§ **WHAT THE EXERCISE ASKS**
Reproduce the first line of the material below and each line after it, exactly, through the line containing "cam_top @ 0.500", and give nothing more.

§ **STORED DATA**
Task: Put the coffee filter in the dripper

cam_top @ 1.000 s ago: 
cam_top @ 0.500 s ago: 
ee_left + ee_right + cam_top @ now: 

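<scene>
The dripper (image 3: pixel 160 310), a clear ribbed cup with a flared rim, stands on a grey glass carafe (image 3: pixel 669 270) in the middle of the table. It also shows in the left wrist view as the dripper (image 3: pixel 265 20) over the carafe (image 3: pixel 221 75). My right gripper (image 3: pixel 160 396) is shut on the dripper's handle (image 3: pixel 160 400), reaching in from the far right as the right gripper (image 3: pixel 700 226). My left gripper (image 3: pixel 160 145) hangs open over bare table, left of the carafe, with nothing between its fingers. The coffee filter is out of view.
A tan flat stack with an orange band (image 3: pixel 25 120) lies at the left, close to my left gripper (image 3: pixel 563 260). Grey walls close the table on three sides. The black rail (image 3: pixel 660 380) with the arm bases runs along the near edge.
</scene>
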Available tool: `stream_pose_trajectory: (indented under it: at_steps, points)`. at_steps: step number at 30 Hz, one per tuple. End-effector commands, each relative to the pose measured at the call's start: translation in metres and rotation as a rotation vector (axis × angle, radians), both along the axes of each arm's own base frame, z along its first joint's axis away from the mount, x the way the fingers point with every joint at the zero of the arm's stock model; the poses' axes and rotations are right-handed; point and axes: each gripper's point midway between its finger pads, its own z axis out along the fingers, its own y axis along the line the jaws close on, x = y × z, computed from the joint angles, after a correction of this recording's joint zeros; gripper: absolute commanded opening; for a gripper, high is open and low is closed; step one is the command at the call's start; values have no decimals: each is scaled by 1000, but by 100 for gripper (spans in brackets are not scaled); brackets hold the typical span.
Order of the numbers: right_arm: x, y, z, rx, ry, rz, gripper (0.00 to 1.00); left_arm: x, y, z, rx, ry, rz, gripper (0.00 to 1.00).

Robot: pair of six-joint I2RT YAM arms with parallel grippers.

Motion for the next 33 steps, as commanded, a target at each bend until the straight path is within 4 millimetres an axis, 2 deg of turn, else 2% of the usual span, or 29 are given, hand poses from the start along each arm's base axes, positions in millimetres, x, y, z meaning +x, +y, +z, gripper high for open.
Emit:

§ **SOLUTION FOR THIS TASK**
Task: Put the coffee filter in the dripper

cam_top @ 1.000 s ago: 
cam_top @ 0.500 s ago: 

What was asked now has a complete answer.